As pessoas que são como São Tomé, só acreditam vendo, podem olhar o mapa para
confirmar: a Bacia do Macuco e as Casas Populares do Macuco não pertencem mais ao bairro que lhes deu o nome. Desde 1968, quando se definiu o novo
abairramento, elas passaram a fazer parte do Estuário, que surgiu do retalhamento do Macuco e têm seus limites dados pelas avenidas Siqueira
Campos, Portuária e Afonso Pena. Destaca-se como um dos maiores
bairros de Santos e, como uma conseqüência natural, apresenta grande diversidade em termos de ocupação. Caminhando por suas ruas, a gente depara
com chalés quase centenários, boas casas de alvenaria, prédios altos e baixos, sem contar o comércio diversificado traduzido em farmácias,
padarias, bares, açougues, bazares e mercearias. Até alfaiatarias e lojas de conserto de calçados existem por lá.

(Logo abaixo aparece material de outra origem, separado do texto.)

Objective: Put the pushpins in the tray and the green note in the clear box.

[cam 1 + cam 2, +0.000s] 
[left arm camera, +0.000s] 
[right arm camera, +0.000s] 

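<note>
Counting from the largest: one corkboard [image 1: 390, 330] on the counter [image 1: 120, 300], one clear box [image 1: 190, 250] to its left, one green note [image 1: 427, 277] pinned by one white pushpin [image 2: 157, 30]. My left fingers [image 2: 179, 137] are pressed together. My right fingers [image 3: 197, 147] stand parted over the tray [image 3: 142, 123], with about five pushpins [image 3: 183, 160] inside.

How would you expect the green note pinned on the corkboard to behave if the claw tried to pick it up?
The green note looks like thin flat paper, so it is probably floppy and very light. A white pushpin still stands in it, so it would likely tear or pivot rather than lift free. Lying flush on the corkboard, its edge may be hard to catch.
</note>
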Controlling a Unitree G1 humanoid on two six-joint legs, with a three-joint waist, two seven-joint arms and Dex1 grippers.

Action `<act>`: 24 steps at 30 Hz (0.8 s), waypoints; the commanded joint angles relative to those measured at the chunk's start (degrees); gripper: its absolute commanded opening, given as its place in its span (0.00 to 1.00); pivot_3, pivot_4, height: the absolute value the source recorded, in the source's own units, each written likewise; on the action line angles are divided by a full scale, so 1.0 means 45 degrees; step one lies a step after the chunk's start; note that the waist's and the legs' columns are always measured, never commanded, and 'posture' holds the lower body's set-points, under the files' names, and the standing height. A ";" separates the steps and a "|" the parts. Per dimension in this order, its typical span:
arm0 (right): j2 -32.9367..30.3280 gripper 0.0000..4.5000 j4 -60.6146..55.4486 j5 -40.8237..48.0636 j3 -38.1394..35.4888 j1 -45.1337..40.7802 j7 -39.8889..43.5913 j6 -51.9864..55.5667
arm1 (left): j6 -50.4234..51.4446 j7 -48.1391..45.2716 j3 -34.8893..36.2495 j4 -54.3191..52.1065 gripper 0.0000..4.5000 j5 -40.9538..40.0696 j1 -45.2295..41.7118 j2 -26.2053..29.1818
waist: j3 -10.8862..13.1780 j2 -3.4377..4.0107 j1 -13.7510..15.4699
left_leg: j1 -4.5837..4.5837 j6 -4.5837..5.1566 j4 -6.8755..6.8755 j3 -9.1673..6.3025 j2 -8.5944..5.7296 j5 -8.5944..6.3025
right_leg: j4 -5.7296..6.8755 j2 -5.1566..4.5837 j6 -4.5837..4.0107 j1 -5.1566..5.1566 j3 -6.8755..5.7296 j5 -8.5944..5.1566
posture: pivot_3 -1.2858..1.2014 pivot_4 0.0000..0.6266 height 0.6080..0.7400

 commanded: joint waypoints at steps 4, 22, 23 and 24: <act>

Novos pátios de contêineres surgem a cada dia e, com eles, chegam os caminhões que
quebram calçadas e galhos de árvores e fazem trepidar as casas. Os problemas do lugar vão desde os mais simples e comuns, como ruas esburacadas e
cheias de lama, e assumem proporções bem mais sérias quando se pensa nas favelinhas da Avenida Portuária e nos conflitos pela posse da terra que
envolvem dezenas de famílias da antiga Avenida Santista e do antigo Caminho Particular da Bacia.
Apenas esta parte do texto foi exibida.